## TASK REQUIREMENTS
When you copy the data, keep every word exactly as it is and leave the pictures out.

## DATA EXCERPT
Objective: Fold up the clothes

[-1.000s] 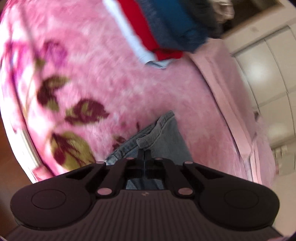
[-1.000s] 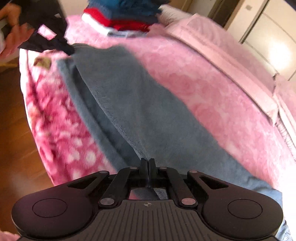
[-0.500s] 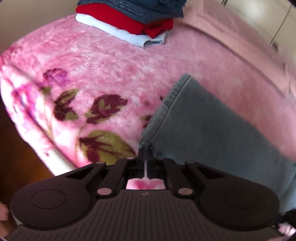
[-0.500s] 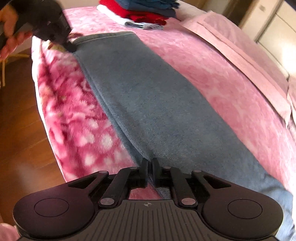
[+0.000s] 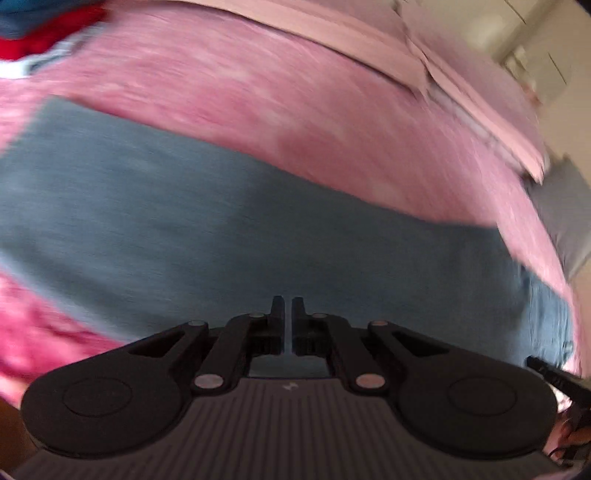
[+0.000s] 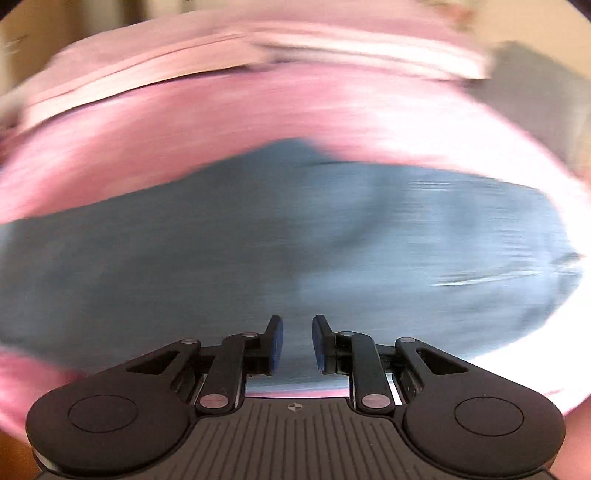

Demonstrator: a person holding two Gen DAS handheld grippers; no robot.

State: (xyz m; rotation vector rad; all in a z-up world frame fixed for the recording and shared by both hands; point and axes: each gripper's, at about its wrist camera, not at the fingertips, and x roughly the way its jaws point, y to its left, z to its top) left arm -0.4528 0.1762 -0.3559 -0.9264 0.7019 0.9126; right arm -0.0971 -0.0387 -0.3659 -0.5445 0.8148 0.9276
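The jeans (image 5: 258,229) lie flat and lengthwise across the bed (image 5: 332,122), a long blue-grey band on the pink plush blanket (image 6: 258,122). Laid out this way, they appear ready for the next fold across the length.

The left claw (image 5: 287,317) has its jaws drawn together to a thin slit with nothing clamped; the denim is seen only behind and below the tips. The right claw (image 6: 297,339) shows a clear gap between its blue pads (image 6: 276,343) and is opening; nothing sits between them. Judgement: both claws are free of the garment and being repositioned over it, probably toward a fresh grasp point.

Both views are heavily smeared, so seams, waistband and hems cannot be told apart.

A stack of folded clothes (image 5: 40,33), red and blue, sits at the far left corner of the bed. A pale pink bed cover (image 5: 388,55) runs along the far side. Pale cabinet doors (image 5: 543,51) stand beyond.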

## REPLY
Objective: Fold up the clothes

[-1.000s] 
[-1.000s] 
[-0.500s] 
[-0.500s] 
[+0.000s] 
[+0.000s] 

Demonstrator: a person holding two Gen DAS handheld grippers; no robot.

State: (xyz m; rotation vector rad; all in a z-up world frame fixed for the recording and shared by both hands; point and axes: each gripper's, at about its wrist camera, not at the fingertips, and x roughly the way its jaws point, y to its left, z to its top) left arm -0.4528 0.1762 -0.3559 -0.9264 0.7019 0.9126; right arm -0.0971 -0.0387 -0.3659 -0.5445 0.8148 0.9276
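The jeans (image 5: 258,229) lie flat and lengthwise across the bed (image 5: 332,122), a long blue-grey band on the pink plush blanket (image 6: 258,122). Laid out this way, they appear ready for the next fold across the length.

The left claw (image 5: 287,317) has its jaws drawn together to a thin slit with nothing clamped; the denim is seen only behind and below the tips. The right claw (image 6: 297,339) shows a clear gap between its blue pads (image 6: 276,343) and is opening; nothing sits between them. Judgement: both claws are free of the garment and being repositioned over it, probably toward a fresh grasp point.

Both views are heavily smeared, so seams, waistband and hems cannot be told apart.

A stack of folded clothes (image 5: 40,33), red and blue, sits at the far left corner of the bed. A pale pink bed cover (image 5: 388,55) runs along the far side. Pale cabinet doors (image 5: 543,51) stand beyond.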

Nothing further is needed to complete the exercise.